Search the data for the string "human", and report each line where it is found.

■ Data provided ■
________________
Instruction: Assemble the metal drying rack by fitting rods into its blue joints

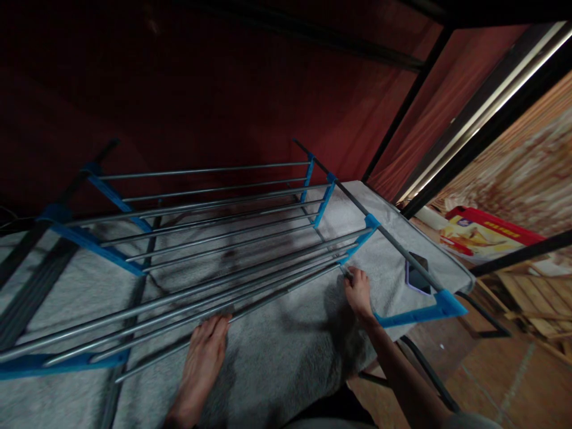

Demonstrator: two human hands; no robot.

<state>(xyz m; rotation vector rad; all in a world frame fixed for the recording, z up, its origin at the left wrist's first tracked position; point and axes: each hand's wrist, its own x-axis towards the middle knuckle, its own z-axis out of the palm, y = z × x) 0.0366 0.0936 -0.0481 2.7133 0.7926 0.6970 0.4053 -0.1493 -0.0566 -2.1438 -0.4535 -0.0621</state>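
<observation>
A rack lies on its side, made of grey metal rods joined by blue plastic brackets [357,245]. My left hand [209,347] has its fingers curled over the nearest metal rod [277,295], whose left end sticks out free of any bracket. At that rod's right end, beside a blue bracket, my right hand [358,291] is closed with fingertips pinched together; the exact contact is partly hidden. Several other rods [214,245] run between the left and right brackets. Below my right wrist is another blue bracket [420,313], with no rods in it.
A grey fleece cloth [286,345] covers the table under the rack. A phone [418,273] lies on it under the right-hand pole [395,241]. Dark red fabric [201,89] hangs behind. To the right are black frame bars [411,104], a red and yellow box [487,232] and wooden slats [531,295].
</observation>
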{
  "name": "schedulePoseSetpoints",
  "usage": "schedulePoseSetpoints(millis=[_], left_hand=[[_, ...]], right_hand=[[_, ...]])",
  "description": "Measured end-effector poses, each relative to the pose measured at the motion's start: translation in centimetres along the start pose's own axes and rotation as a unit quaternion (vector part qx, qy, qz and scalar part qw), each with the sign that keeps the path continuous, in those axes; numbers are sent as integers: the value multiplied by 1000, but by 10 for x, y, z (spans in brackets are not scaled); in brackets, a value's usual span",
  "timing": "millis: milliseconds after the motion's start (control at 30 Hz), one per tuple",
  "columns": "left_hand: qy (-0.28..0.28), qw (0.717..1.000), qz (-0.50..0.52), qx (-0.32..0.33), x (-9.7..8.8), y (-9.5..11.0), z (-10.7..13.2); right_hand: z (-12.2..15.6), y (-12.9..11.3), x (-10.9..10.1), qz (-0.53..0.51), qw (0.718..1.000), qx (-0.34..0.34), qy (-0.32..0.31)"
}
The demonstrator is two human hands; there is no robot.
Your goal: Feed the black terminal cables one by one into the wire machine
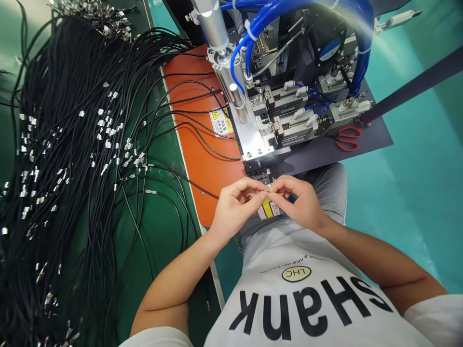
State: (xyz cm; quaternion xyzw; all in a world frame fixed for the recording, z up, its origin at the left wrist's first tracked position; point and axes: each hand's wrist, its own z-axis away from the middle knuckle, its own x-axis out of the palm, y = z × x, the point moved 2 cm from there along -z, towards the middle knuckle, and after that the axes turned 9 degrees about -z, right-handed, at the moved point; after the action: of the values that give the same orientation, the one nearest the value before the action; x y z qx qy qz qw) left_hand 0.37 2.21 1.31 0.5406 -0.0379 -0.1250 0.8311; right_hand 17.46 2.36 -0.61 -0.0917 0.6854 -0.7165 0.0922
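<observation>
My left hand [238,205] is closed in a pinch, thumb against forefinger, on the end of a black cable [206,188] that runs in from the left. Opposite it, my right hand [300,200] pinches at the same spot, its fingertips meeting those of the left. Between them shows a tiny, gold-coloured bit at the cable's end, too small to make out fully. Both hands are just in front of a pneumatic machine [249,130], over a yellow and white label [269,208]. Several other black cables lie across the orange board [191,144], their ends lined up along the machine's left side.
A large heap of black cables [79,96] with silvery ends covers the green table [162,226] on the left. Thick blue air hoses [275,14] arch over the machine. Red-handled scissors [348,139] lie on its dark base plate [376,135] at the right.
</observation>
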Motion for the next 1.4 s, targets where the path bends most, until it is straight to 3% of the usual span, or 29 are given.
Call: schedulePoseSetpoints(millis=[367, 633, 1000, 1400], left_hand=[[23, 997, 69, -1, 3, -9, 0], [17, 1000, 25, 5, -1, -10, 0], [-7, 991, 124, -57, -5, -13, -5], [22, 993, 83, -76, -1, -11, -4]], right_hand=[[0, 3, 5, -2, 1000, 19, -10], [-1, 1, 5, 19, 1000, 7, 16], [-3, 1, 7, 22, 1000, -13, 5], [-3, 4, 3, 20, 1000, 16, 11]])
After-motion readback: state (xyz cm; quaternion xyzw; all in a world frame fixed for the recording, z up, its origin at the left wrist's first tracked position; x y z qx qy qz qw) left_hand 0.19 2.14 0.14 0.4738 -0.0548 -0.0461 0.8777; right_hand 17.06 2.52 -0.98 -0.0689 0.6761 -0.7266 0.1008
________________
■ Task answer ■
Demonstrator: two human hands; no robot.
The demonstrator is two human hands; there is no robot.

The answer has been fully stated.